A viral tweet suggested trans women should take testosterone instead of estrogen, echoing decades of failed “treatments.” Drawing from history and lived experience, this article explores why hypermasculinity doesn’t cure dysphoria, how it intensifies harm, and why affirming transition is the only evidence-based, life-saving path forward. For both trans readers and those seeking understanding, it illustrates the stark contrast between repression and relief.

Recently, conservative commentator Lauren Chen posted a tweet asking why transgender women aren’t given testosterone instead of estrogen. Her exact words were:

“Instead of cross-sex hormones, why don’t we give trans people same-sex hormones? If a male ‘feels like a woman,’ why not give him testosterone, not estrogen? Genuine question. Making a man feel more like a man seems more logical than making him into an imitation of a woman.”

This comment quickly sparked widespread discussion on Twitter and in transgender online spaces. For some, it was just another dismissive jab at trans identity.
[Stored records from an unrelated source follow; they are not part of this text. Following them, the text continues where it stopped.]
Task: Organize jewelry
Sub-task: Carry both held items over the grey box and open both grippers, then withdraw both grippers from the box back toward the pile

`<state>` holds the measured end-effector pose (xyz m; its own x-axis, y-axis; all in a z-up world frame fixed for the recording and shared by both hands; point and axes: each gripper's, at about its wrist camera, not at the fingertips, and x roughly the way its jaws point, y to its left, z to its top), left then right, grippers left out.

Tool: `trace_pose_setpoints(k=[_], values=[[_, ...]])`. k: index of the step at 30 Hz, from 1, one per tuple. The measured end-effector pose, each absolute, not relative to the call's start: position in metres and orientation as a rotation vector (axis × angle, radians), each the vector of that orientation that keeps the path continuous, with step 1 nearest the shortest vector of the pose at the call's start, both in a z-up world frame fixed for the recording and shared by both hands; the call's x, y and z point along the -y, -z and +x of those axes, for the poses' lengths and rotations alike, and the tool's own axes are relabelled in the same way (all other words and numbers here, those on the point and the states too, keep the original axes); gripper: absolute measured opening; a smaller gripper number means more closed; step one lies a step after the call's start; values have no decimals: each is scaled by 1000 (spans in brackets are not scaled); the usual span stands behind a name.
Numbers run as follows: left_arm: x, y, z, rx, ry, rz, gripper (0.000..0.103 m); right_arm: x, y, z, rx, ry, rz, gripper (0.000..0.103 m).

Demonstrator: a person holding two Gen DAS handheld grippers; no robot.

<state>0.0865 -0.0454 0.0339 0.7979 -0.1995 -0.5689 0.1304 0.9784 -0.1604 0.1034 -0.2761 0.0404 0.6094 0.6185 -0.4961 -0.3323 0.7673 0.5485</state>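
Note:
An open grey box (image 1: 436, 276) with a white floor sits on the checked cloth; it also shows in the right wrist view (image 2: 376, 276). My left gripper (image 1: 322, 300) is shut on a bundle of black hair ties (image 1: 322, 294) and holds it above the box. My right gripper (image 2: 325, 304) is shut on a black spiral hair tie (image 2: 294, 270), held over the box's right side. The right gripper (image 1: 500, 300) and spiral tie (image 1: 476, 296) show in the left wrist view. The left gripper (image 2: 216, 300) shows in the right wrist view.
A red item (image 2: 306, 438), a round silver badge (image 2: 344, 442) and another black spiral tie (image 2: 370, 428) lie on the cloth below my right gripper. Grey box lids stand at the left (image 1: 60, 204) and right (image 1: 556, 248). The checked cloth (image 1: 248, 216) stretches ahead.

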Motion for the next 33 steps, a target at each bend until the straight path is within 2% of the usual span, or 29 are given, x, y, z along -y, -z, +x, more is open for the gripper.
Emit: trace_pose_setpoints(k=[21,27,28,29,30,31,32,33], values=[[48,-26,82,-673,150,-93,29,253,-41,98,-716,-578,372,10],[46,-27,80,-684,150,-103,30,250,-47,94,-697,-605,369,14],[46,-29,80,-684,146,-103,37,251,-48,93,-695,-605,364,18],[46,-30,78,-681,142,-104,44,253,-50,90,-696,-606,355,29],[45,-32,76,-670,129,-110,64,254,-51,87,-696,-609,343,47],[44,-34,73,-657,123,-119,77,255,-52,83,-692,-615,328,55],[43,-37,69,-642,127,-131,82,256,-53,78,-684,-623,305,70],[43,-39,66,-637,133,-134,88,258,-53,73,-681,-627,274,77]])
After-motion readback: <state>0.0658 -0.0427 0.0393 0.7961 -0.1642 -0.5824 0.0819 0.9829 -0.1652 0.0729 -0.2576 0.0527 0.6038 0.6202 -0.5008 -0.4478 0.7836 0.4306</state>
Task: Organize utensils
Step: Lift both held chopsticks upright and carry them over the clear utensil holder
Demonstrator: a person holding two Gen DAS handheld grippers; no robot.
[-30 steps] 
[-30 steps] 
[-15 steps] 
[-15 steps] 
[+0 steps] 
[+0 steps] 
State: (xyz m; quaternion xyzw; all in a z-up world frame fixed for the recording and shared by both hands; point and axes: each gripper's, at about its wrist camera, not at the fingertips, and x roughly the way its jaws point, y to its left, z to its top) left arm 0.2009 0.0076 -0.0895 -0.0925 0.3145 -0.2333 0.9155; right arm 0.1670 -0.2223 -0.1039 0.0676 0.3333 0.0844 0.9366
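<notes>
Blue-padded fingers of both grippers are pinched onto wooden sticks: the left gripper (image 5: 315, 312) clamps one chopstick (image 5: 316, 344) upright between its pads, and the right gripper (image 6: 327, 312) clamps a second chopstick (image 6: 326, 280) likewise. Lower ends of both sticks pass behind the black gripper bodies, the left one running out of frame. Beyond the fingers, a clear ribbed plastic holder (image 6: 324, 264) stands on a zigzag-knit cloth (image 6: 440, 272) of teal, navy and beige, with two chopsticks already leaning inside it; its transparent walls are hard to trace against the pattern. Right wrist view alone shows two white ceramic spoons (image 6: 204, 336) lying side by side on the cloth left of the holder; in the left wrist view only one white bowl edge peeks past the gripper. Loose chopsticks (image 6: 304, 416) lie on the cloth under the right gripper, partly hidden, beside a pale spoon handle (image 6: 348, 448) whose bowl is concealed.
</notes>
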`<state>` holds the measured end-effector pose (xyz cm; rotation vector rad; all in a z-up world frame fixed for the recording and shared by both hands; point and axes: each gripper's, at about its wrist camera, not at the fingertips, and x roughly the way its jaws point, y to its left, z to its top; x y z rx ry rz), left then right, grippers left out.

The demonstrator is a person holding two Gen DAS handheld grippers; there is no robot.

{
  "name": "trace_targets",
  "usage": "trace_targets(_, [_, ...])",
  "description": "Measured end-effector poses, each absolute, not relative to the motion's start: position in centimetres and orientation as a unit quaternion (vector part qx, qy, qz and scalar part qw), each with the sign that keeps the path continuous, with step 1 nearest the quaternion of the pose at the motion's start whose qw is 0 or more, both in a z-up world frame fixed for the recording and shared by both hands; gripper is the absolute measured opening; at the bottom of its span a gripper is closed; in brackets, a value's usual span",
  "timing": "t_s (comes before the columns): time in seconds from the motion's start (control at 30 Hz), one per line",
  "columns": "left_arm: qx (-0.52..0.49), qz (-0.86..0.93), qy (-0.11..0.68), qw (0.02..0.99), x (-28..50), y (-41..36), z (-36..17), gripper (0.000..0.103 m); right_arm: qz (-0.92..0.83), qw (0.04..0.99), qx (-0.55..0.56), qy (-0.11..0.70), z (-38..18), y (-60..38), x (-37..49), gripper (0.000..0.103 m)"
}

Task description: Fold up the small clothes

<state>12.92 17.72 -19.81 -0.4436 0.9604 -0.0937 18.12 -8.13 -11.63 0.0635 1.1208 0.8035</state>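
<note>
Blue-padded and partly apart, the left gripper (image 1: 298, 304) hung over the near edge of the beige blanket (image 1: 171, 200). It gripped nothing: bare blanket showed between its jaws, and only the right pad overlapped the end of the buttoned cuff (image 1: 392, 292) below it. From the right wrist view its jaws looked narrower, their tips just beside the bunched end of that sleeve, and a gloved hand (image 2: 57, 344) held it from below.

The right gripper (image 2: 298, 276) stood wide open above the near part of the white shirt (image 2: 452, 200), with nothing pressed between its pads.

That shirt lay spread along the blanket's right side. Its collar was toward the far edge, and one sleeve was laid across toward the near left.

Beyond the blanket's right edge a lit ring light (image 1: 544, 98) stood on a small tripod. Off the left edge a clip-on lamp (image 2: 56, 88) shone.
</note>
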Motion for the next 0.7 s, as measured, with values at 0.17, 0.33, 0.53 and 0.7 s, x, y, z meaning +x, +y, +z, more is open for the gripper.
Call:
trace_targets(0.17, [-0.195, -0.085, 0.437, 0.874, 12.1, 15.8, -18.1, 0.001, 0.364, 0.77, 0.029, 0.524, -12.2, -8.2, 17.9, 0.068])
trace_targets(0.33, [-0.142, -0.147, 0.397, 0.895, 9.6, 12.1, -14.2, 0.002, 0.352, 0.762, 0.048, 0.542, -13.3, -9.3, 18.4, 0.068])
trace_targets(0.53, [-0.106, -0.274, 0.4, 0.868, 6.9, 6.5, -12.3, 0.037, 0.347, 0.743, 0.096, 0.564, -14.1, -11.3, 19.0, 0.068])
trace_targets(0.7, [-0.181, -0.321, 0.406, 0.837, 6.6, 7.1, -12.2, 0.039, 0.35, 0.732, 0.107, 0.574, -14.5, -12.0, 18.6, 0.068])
For others, it raised genuine confusion: why wouldn’t giving testosterone help someone “feel more like themselves”?

But for many transgender women, this isn’t a hypothetical. It is a lived reality. Countless trans women, especially those who grew up in earlier decades, attempted to bury or “cure” their dysphoria by embracing hypermasculinity. They tried testosterone through bodybuilding, through medical prescription, or by forcing themselves into stereotypically masculine roles.

It didn’t work. In fact, for many, it made things worse.

This article will explain why hypermasculinity is not a cure, how forcing trans people into “same-sex” hormones is a form of conversion therapy, and why transition, not repression, is the path to health and authenticity.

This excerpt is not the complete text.